Our last stop was the lago (lake). Everything we saw was a feast for the eyes. The lake included a sweet, arched stone bridge and steps that went down to the water. The lake has multiple stone arches along one side. It was all so lush it’s difficult to discern between the water, the bridge and the plants!
To cap off this delicious visual tour of Quinta da Regaleira, here are a few more images of plants, flowers, statuary, spiral staircases, the walkway that skirts one side of the property and water features we found along the way. Note that the very last picture in the group below is of a HUGE leaf. It was easily 1.2 meters (4′) across!
And, one final look at this magnificent palace with the church spire in the foreground.
I hope you enjoyed this post.

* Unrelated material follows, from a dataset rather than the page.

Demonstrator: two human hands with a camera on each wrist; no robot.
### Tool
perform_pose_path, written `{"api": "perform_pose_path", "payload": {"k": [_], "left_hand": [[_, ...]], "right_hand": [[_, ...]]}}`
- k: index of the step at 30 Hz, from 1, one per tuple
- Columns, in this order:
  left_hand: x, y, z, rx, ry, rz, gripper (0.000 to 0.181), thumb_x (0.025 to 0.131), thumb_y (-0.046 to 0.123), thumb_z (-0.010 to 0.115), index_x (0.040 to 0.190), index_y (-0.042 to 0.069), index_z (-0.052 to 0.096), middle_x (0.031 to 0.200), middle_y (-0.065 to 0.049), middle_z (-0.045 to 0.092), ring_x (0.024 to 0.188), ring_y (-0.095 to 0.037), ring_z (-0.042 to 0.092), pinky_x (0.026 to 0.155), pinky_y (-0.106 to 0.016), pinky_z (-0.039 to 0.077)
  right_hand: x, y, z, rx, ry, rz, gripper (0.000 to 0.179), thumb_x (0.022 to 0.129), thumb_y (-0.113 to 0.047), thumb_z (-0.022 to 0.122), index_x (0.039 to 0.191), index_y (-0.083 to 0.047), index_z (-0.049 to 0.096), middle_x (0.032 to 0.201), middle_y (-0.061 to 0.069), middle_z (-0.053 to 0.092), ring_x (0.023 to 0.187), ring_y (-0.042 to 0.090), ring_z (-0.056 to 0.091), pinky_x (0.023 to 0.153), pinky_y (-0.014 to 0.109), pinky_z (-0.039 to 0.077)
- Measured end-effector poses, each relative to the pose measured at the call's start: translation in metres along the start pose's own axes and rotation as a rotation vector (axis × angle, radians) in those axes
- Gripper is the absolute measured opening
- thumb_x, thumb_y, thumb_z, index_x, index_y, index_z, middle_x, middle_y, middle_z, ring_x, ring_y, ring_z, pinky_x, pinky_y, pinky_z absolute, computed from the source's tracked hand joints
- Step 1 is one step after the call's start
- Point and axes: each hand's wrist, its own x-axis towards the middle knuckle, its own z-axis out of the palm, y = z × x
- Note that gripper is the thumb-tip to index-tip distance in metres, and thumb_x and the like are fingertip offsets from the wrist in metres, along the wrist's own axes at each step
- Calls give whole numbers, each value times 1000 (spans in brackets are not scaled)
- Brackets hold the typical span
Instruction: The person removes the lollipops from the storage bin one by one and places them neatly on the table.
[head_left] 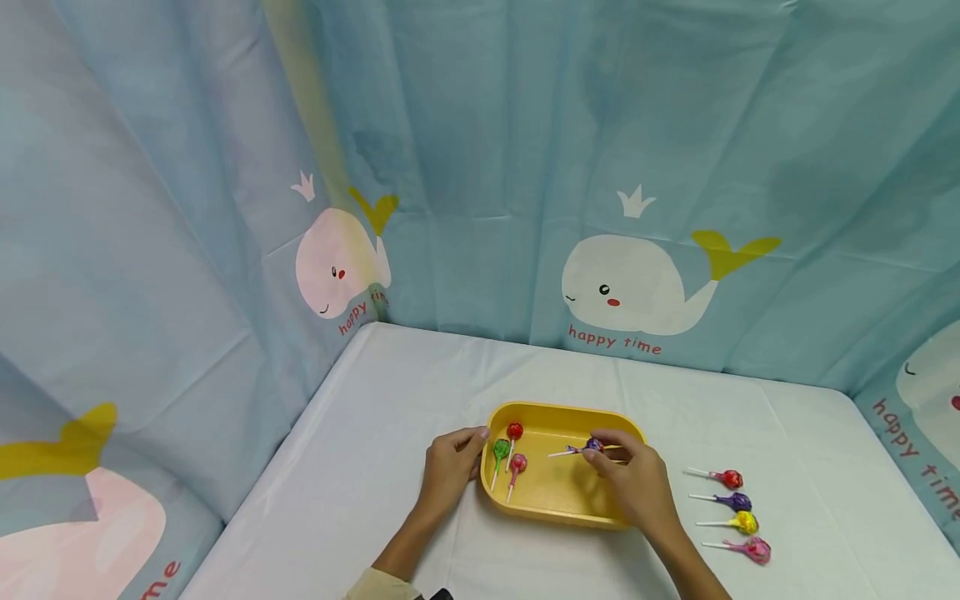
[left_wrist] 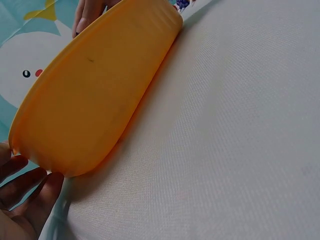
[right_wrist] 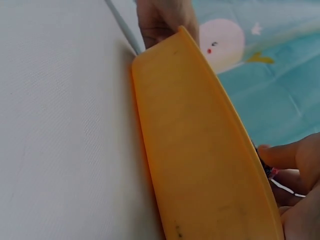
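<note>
My right hand (head_left: pixel 633 479) pinches a purple-wrapped lollipop (head_left: pixel 593 445) between thumb and fingers over the right half of a yellow tray (head_left: pixel 558 518). The lollipop's white stick points left. In the right wrist view, that hand (right_wrist: pixel 302 177) is beside the rim, and the tray's wall (right_wrist: pixel 200 140) hides most of the candy. My left hand (head_left: pixel 448 471) rests its fingertips against the tray's left end. The left wrist view shows its fingers (left_wrist: pixel 52 187) touching the outer wall. Inside the tray's left part lie a red lollipop (head_left: pixel 514 431), a green one (head_left: pixel 501 449) and a pink one (head_left: pixel 518 462).
Right of the tray, on the white cloth (head_left: pixel 360 417), lies a column of lollipops: red (head_left: pixel 731 478), purple (head_left: pixel 739 502), yellow (head_left: pixel 745 522) and pink (head_left: pixel 756 549), sticks pointing left. A blue curtain (head_left: pixel 480 167) with printed whales stands behind and beside the table.
</note>
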Motion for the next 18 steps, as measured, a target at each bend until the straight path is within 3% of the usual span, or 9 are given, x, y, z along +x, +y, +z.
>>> {"api": "perform_pose_path", "payload": {"k": [5, 12, 18], "left_hand": [[0, 1, 0, -6, -1, 8, 35, 104, 36, 71, 122, 8, 80, 115, -10, 79, 90, -15, 73, 67, -17, 60], [0, 0, 1, 12, 6, 5, 34, 104, 36, 71, 121, 8, 81, 111, -8, 80, 81, -12, 70, 64, -17, 59], [1, -2, 1, 12, 14, 0, 33, 103, 36, 72, 120, 9, 81, 110, -8, 80, 81, -11, 73, 65, -19, 61]], "right_hand": [[-4, 0, -8, 34, 30, 10, 32, 93, -18, 85, 121, -4, 77, 109, 12, 77, 89, 10, 73, 75, 18, 61], [-10, 1, -19, 37, 72, 7, 32, 96, -18, 81, 123, -1, 77, 112, 15, 76, 86, 23, 75, 73, 20, 62], [-13, 4, -31, 6, 84, 70, 36, 100, -23, 78, 130, -4, 73, 117, 15, 76, 89, 26, 75, 77, 24, 64]]}}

I loved putting it together because it was a chance for me to revisit it through all the images I took (and believe me, you only saw a curated list!). My blatantly obvious plan is to inspire and entice you to come visit. I’d love to see Quinta da Regaleira again and again and again and hopefully you will be just the excuse I need to go back multiple times. Next time, however, I hope I won’t look like this!
Until then, stay safe, stay healthy, and stay in touch!